OMG you didn't grab enough said?! WHY!!!!!!!!!!!!!!!!!!!! Quan, you're missing out.  

(i hope you know i just want you to spend more) he he he 
	

	
	
		
		

		
		
	


	




but really, it's such a pretty ass color! 

BTW, I wasn't able to grab Baby Sparks! By the time I went to pre-sale my stuff it was sold out. 
	

	
	
		
		

		
		
	


	




great haul, i bet your bank account is in shambles. hahahaha


----------



## ticki (Oct 17, 2008)

Quote:

   Originally Posted by *patty0411* 

 
_get out of here! hahahaa 

OMG you didn't grab enough said?! WHY!!!!!!!!!!!!!!!!!!!! Quan, you're missing out.  

(i hope you know i just want you to spend more) he he he 
	

	
	
		
		

		
		
	


	




but really, it's such a pretty ass color! 

BTW, I wasn't able to grab Baby Sparks! By the time I went to pre-sale my stuff it was sold out. 
	

	
	
		
		

		
		
	


	




great haul, i bet your bank account is in shambles. hahahaha_

 
haha!  i'm tempted to pick up Enough Said and i want to get a backup of Stark Naked if it's still available when i come in...
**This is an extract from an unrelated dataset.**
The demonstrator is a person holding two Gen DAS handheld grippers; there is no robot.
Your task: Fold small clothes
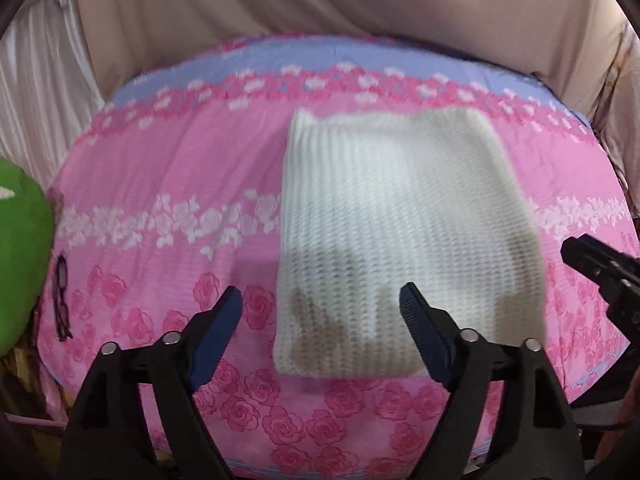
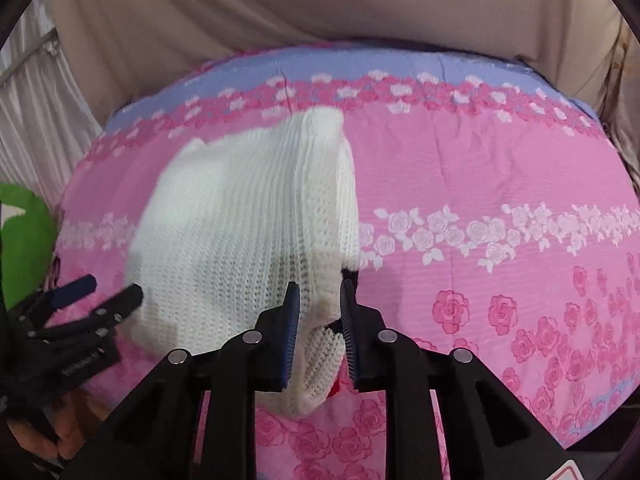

i can't believe Baby Sparks sold out so quickly.  i was first in the store to preorder.  
	

	
	
		
		

		
		
	


	




  i went in only a day before you did so that means that it sold out in only a day.  that sucks!  it's such an awesome color.  hopefully it makes it to the permanent collection so you can enjoy the goodness as well.


----------



## TamiChoi (Oct 17, 2008)

nice haul!


----------



## coachkitten (Oct 18, 2008)

That is an AMAZING haul!  So pretty!


----------



## fashioniztah_07 (Oct 19, 2008)

Nice Haul


----------



## MisaMayah (Oct 20, 2008)

yummmm


----------



## LilyD0m (Oct 22, 2008)

OOOMMMGGG!!! Im sooooooooooo jelaous!! this is just too pretty! Luv ur haul!


----------



## pinklips1207 (Oct 22, 2008)

wOW!  great haul!!!!!!


----------



## Glimmergem (Oct 27, 2008)

So beautiful! *sigh*


----------